Monday 23 January 2012

Using Capture Filters with Encapsulated Packets

One of the most annoying things I found when I started working on carrier networks was that while Wireshark's display filters worked perfectly, the capture filters frequently did not. I would regularly set up a capture filter only to find that no packets at all were saved - that's a real pain if you want to pull a few easily described packets out of a 50 Mbps stream across a period of 20 minutes.

After a while I realised that my problem was related to encapsulation. Unlike the hierarchical and detailed display filters, capture filters have to be really fast - that basically means using bit masks and comparing values at fixed offsets. With plain old untagged Ethernet frames the filters work fine, however as soon as you add 802.1Q tags, PPP or MPLS suddenly all the offsets are no longer valid and anything you match will be purely coincidental.

Luckily there are filter keywords to handle that situation. All of the following adjust the offsets for you each time they are used:

vlan [x] - matches a single VLAN tag, the ID of which may optionally be specified by the user
pppoes - matches a PPPoE session header
mpls [x] - matches a single MPLS label, the number of which may optionally be specified by the user

These are very flexible - for example if you are capturing QinQ traffic, you could match all the SMTP packets using:

vlan && vlan && tcp port 25

If you know the VLAN IDs (or MPLS labels) in use, you can narrow the selection based on those. To show all the IGMP passing over a particular MPLS pseudowire with VLAN ID 200, you could use:

mpls 131066 && mpls 131068 && vlan 200 && pppoes && ip proto 2

For a long time I was using makeshift capture filters along the lines of "ether[39] = 2" to match pertinent bytes in the packet (see my next blog post for info on that) however you will probably agree this is much simpler. These filters are equally applicable to Wireshark, Tshark and tcpdump so they may be useful even when forced to capture using some really obscure UNIX box. For Tshark and tcpdump don't forget to put quotes around any expressions that use the ampersand (&).

Friday 13 January 2012

IGMP Testing, part 1

Maybe it's just my famous inability to find things that are right in front of me but I've needed some tools over the last week that would let me 'play' with IGMP and I've drawn (almost) a total blank.

Firstly, I wanted to generate a good old-fashioned flood of reports to test processing performance and rate limiting.
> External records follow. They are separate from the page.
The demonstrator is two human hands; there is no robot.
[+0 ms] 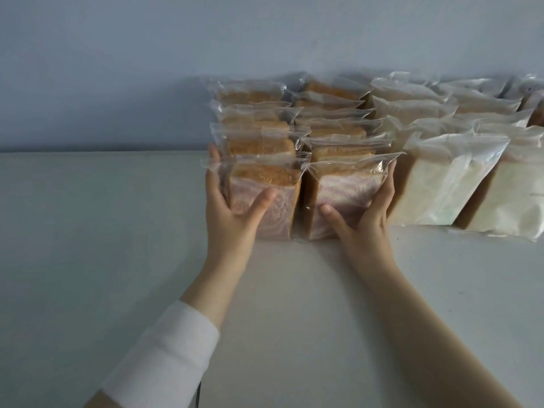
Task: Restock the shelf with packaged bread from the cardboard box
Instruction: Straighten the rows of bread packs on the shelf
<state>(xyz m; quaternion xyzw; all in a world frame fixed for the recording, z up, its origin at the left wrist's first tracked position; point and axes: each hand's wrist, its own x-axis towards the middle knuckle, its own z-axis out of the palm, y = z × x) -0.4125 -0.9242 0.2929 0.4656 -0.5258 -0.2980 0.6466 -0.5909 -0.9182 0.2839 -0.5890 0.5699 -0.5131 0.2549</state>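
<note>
The person's left hand (228, 210) cups the outer left side and front face of a clear-wrapped loaf of brown-crusted bread with a pinkish swirled cut face (265, 198), while the right hand (363, 213) cups the right side and front of a matching clear-wrapped swirled loaf (344, 198) just beside it; each grip is a wide, open-palmed clasp, thumb on the front and fingers along the side, more a squeeze between the two hands than a pinch. Both loaves stand upright on the pale grey-white shelf (103, 231) at the front of two rows of like packets (297, 119) running back to the wall. To the right, touching or nearly so, stand rows of cloudy white-wrapped pale bread packets (441, 184). The cardboard box is not in view. The likely step is squaring the two front loaves against their rows. The risk is that uneven pressure would tip a loaf forward or buckle the soft bread, and the slippery film could let a packet slide; the right hand's fingers are wedged against the white packets and could drag one askew when pulled out. Open room lies to the left and in front, where the shelf is bare; the shelf's front edge cannot be seen, so how far forward is safe cannot be told.
</note>
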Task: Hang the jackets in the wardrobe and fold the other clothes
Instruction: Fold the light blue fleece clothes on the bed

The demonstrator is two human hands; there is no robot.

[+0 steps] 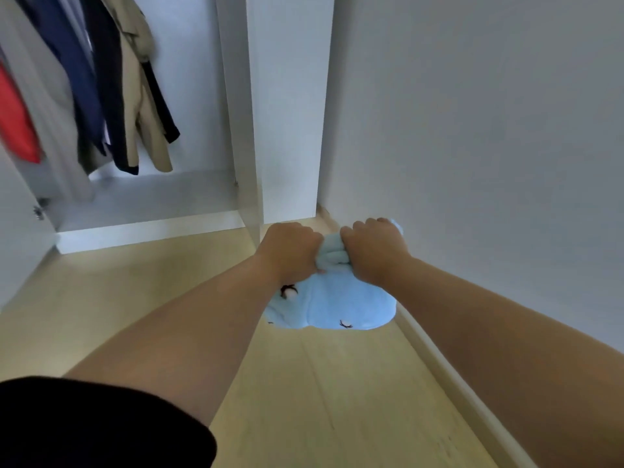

Plan A was to use the tester for this - despite not having a specific tool for flood testing it does let you create streams of, more or less arbitrary, hand crafted packets. That's the theory, anyway. After carefully putting together a stream profile that should have given me join after join for cycling group numbers I put it to the test - only to find that it had other ideas and was generating complete garbage. By garbage I mean not even the IP headers were correct - the protocol was coming out set to 0xfd (unknown) rather than 0x02 for IGMP and, strangely, the source and destination IPs were populated with the group ID and source that should have been in the report payload. Based on bitter past experiences I didn't waste my time trying to fix that.
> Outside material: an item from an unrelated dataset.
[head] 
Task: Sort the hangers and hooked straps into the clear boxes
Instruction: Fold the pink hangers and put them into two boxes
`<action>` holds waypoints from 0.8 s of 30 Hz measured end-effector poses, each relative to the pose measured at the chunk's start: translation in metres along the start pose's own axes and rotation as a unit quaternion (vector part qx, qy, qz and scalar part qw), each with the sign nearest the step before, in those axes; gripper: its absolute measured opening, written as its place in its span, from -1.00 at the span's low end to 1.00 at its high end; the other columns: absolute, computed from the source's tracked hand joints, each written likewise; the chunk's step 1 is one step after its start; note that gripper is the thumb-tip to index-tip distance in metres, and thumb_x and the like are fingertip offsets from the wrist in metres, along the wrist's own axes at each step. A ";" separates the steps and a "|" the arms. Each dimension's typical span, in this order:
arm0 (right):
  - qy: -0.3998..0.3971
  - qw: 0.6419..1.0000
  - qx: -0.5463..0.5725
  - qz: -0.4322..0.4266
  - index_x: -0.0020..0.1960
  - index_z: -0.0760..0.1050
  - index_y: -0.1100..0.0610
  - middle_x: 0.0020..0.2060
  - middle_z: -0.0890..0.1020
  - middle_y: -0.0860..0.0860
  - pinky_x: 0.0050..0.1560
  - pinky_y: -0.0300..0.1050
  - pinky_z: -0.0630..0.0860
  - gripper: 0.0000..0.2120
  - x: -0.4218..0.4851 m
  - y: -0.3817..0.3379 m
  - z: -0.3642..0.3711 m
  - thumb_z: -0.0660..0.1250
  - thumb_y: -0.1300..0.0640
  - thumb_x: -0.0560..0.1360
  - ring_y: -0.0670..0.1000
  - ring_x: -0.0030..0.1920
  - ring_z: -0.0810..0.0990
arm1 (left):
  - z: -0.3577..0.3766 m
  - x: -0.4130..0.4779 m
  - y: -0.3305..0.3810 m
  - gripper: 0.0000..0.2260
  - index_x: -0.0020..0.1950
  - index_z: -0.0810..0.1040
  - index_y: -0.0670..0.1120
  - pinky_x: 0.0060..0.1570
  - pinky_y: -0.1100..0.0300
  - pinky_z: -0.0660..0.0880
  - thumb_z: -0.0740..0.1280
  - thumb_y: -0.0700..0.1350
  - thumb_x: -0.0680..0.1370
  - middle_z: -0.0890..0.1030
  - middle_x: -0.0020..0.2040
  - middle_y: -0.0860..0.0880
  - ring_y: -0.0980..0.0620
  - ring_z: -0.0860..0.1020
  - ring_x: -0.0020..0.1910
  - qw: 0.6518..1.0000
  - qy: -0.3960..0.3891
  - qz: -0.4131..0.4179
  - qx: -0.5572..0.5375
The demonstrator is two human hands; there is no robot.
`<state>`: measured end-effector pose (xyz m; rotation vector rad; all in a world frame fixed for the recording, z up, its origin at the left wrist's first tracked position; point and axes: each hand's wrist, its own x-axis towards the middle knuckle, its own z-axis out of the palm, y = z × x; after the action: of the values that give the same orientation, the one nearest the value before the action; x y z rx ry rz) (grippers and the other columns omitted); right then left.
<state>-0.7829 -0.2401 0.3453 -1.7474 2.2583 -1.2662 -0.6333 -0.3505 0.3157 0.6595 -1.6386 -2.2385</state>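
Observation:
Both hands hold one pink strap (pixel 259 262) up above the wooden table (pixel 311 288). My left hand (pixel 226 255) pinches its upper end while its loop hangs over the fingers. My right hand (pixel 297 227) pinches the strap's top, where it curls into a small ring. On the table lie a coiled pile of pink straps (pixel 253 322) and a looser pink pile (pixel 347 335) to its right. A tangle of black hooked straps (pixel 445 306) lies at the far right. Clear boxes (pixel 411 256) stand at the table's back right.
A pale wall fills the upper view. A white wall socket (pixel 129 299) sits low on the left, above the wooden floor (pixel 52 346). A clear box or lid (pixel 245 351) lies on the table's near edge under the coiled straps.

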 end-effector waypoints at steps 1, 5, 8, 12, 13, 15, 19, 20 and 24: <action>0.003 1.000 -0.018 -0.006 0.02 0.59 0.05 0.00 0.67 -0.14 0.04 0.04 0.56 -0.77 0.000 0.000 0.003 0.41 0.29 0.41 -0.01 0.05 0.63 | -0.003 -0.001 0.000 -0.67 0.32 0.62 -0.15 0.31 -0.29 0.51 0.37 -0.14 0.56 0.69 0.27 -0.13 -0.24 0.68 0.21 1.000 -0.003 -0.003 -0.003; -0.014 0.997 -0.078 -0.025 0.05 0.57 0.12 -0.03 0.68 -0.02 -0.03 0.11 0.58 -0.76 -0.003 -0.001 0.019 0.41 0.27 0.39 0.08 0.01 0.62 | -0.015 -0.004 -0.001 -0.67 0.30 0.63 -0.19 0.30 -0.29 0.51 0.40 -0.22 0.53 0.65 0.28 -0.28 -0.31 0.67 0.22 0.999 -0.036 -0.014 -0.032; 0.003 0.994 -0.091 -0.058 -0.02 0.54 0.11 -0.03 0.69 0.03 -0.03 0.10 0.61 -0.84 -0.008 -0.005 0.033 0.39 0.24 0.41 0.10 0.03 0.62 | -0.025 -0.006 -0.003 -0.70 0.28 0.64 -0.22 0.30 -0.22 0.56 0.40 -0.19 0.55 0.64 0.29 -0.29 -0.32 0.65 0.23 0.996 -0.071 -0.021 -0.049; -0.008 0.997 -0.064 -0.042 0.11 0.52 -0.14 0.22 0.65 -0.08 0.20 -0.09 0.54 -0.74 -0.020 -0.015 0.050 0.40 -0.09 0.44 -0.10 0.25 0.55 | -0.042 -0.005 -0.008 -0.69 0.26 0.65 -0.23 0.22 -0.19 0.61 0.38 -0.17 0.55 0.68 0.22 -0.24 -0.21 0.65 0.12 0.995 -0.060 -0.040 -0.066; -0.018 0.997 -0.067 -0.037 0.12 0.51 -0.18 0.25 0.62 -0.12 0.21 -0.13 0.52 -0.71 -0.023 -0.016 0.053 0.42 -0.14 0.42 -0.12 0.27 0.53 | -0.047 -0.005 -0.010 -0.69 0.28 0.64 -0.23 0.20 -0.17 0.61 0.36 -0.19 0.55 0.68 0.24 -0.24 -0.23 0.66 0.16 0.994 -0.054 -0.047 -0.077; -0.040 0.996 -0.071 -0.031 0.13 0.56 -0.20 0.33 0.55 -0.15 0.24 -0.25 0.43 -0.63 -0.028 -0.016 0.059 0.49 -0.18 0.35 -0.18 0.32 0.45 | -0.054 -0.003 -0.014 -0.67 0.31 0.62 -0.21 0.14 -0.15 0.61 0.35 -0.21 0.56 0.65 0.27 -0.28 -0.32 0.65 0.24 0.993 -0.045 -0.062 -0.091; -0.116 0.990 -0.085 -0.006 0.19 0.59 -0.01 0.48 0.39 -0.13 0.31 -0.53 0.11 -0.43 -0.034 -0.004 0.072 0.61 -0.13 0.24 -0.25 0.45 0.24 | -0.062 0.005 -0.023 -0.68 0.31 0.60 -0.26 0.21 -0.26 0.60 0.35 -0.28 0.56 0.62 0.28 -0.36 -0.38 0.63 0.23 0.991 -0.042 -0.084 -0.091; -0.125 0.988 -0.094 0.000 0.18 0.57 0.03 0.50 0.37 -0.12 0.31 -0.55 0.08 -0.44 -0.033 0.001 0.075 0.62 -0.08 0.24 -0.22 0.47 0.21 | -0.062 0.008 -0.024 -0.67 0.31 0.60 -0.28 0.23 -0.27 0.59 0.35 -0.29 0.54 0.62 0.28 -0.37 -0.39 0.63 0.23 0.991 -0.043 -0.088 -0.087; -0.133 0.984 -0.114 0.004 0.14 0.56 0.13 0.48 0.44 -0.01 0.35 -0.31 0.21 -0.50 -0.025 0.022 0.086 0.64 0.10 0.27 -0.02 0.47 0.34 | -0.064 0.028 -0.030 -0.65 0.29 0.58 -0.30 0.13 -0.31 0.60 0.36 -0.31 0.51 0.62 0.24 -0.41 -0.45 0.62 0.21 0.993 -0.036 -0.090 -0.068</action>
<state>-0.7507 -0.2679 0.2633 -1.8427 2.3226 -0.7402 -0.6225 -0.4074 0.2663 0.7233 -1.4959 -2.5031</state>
OK, time for plan B - back to the packet crafting on a PC. I thought I'd be spoiled for choice but, for Linux anyway, the only option for generating arbitrary IGMP seemed to be nemesis. Nemesis seems to be exactly what I want but it is no longer maintained and won't compile on a modem distro - at least *I* couldn't get it to compile.

My favourite scapy knows what IGMP is from its protocol ID but doesn't have a stack for it, so there was no straightforward way to use that.
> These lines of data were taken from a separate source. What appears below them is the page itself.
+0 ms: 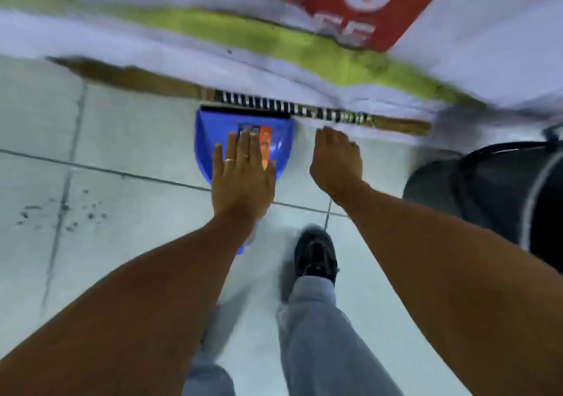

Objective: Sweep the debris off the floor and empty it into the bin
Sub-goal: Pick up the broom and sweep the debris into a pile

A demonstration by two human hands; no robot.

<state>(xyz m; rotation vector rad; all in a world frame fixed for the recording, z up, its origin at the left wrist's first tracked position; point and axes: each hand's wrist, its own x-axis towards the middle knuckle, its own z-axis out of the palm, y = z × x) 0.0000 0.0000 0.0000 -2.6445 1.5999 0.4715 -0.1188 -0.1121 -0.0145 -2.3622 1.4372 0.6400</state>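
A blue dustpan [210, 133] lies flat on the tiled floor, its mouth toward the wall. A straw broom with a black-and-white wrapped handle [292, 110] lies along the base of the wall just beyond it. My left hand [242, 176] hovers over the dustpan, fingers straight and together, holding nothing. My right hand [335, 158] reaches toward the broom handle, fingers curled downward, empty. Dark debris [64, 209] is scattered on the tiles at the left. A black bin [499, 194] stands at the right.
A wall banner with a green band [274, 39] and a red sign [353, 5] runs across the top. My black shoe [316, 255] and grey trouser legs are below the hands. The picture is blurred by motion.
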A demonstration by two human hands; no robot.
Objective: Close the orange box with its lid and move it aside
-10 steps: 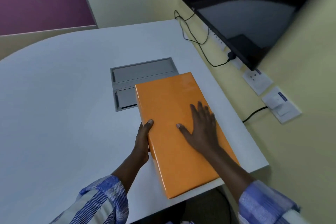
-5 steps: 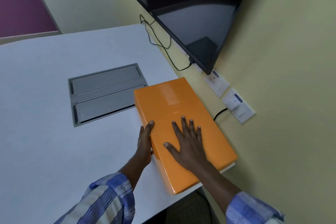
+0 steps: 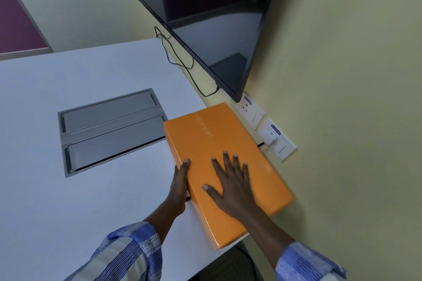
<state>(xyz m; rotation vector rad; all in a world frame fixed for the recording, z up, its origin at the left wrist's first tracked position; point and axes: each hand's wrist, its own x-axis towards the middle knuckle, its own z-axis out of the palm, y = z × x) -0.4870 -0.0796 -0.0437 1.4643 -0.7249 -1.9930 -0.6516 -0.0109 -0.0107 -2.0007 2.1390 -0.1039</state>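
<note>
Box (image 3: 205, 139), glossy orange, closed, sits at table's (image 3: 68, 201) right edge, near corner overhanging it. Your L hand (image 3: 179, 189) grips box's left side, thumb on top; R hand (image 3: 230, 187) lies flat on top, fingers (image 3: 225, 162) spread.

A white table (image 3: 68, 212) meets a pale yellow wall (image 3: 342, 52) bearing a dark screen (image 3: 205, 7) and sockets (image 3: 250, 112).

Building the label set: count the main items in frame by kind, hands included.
Orange box: 1
Table: 1
Grey hatch: 1
Wall plates: 2
Screen: 1
Hands, left hand and right hand: 2
Total: 8
</note>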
Dead end. I couldn't find anything to build me one packet let alone throw 1000 out per second.

Then it occurred that, actually, in normal use the tester can generate valid joins at a civil pace... So I mirrored the tester port and sniffed a genuine join off the wire, whittled the capture file down to the single frame I wanted and fed it to tcpreplay. Yay.

One small problem - it could only manage 100pps and I needed 1000. I noticed it was generating a message every time it sent a packet saying it had re-opened the file, which gave me a hunch that the file operations and CLI might be a bottleneck. I solved that problem the same way as the first - by sniffing the 100pps output for a while and then replaying *that* at full tilt. 960pps... Not quite 1000pps but close enough!

At the last moment it occurred to me that it would be a more convincing test if I cycled the group IDs rather than always reporting on one group. I went back to scapy and, with Wireshark in the other hand, started to play. I thought if I just loaded in the original join packet I could use a loop to tweak a byte or two for the group ID and dump it out to a file which I could then replay.

When I did that I noticed that my router still only showed one group as joined. Rubbish. I had obviously missed something. Looking at the generated file in Wireshark I could see that its checksum was incorrect.

Scapy could re-calculate the IP checksum for me but it didn't understand IGMP so that was going to be a programming exercise. The checksum is only 2 bytes in the payload so it wasn't too hard to adjust. I won't bore you with the maths, check out RFC 3376 if you're curious.

Finally, with that done, I had a pcap file full of valid joins over 100 groups and the ability to fire them out at (nearly) 1000pps. I can't help thinking it should have been easier, though!

Source code to follow - it's very scruffy and fairly fragile but might be useful to someone else... You never know!